(Exercise objective): Beginning with the line that holds "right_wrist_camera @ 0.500" and ending with the last line below, repeat each line exactly, leaving any pictures out.

Start of Block

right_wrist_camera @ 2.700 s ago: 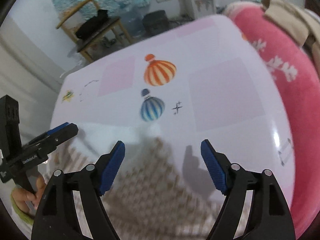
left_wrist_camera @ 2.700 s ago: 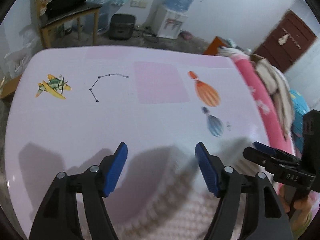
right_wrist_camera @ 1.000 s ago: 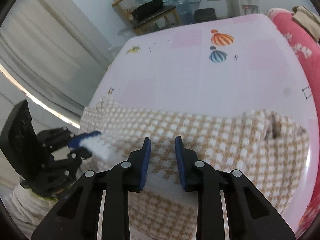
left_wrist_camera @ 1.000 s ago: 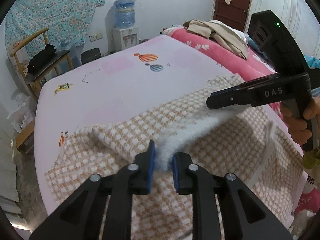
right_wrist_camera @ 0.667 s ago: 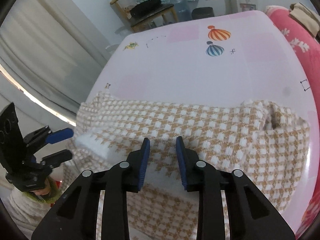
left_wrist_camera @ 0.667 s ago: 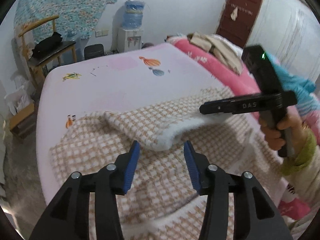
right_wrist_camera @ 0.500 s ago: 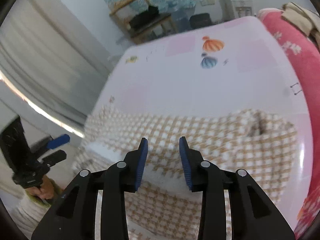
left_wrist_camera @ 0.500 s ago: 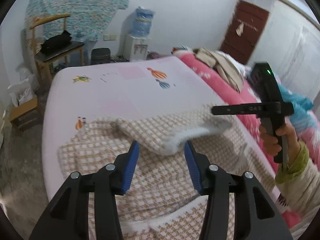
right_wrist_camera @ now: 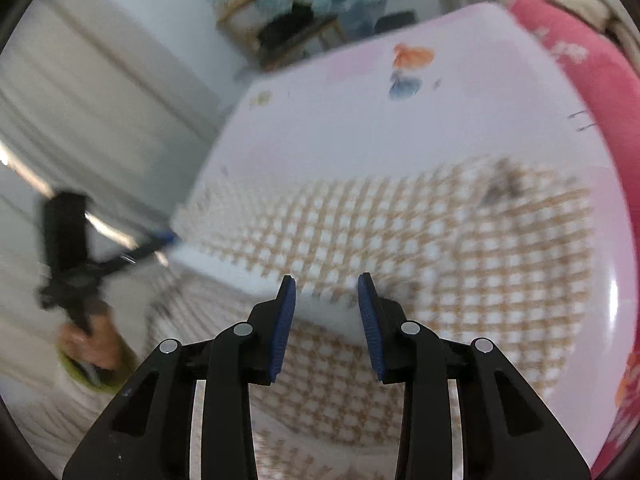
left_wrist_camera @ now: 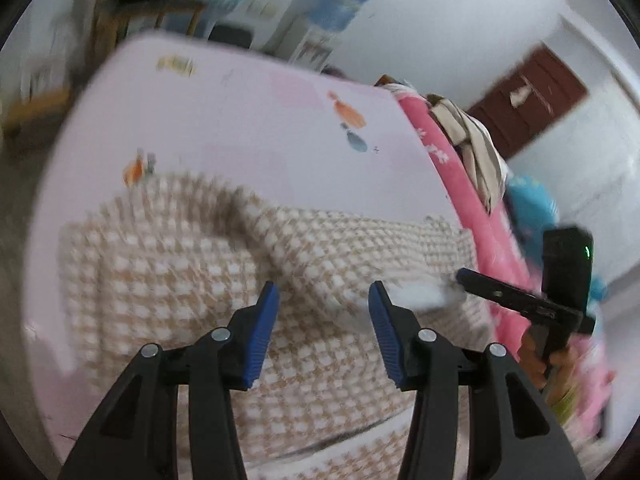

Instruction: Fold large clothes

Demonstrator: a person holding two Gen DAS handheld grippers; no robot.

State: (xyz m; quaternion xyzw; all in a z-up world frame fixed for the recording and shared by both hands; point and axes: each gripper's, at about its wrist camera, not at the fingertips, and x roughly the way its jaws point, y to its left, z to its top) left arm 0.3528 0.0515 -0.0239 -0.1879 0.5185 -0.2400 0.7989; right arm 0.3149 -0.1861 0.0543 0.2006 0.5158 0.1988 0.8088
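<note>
The left gripper (left_wrist_camera: pixel 322 332) no longer pinches the white fleecy hem: its blue pads stand apart, with the folded edge of the checked garment (left_wrist_camera: pixel 224 280) lying just beyond them, unpressed. The right gripper (right_wrist_camera: pixel 326 322) is opening too; the white edge sits between its pads, and through the blur I cannot tell whether they still touch it. So 1 fold looks laid: the near half of the tan-and-white garment has been carried over the far half and lies doubled near the front edge of the pink bed sheet (left_wrist_camera: pixel 248 120). Both grippers point steeply down at the cloth, each in a hand at the fold's opposite ends.
</note>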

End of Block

(Output for this task):
right_wrist_camera @ 0.500 s ago: 
left_wrist_camera @ 0.500 s ago: 
right_wrist_camera @ now: 
left_wrist_camera @ now: 

Instruction: Fold large clothes

Demonstrator: a person holding two Gen DAS handheld grippers; no robot.

State: (xyz m; quaternion xyzw; all in a z-up world frame fixed for the recording and shared by both hands; point and axes: each gripper's, at about its wrist camera, not at the fingertips, and x roughly the way its jaws point, y to its left, z to its top) left arm 0.3528 0.0515 -0.0239 -0.1879 0.5185 -0.2400 0.7989; right arm 0.3149 -0.1861 0.0543 0.2006 0.5158 0.1988 0.8088
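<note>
The left gripper (left_wrist_camera: pixel 322 332) no longer pinches the white fleecy hem: its blue pads stand apart, with the folded edge of the checked garment (left_wrist_camera: pixel 224 280) lying just beyond them, unpressed. The right gripper (right_wrist_camera: pixel 326 322) is opening too; the white edge sits between its pads, and through the blur I cannot tell whether they still touch it. So 1 fold looks laid: the near half of the tan-and-white garment has been carried over the far half and lies doubled near the front edge of the pink bed sheet (left_wrist_camera: pixel 248 120). Both grippers point steeply down at the cloth, each in a hand at the fold's opposite ends.
</note>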

The requested output has been produced.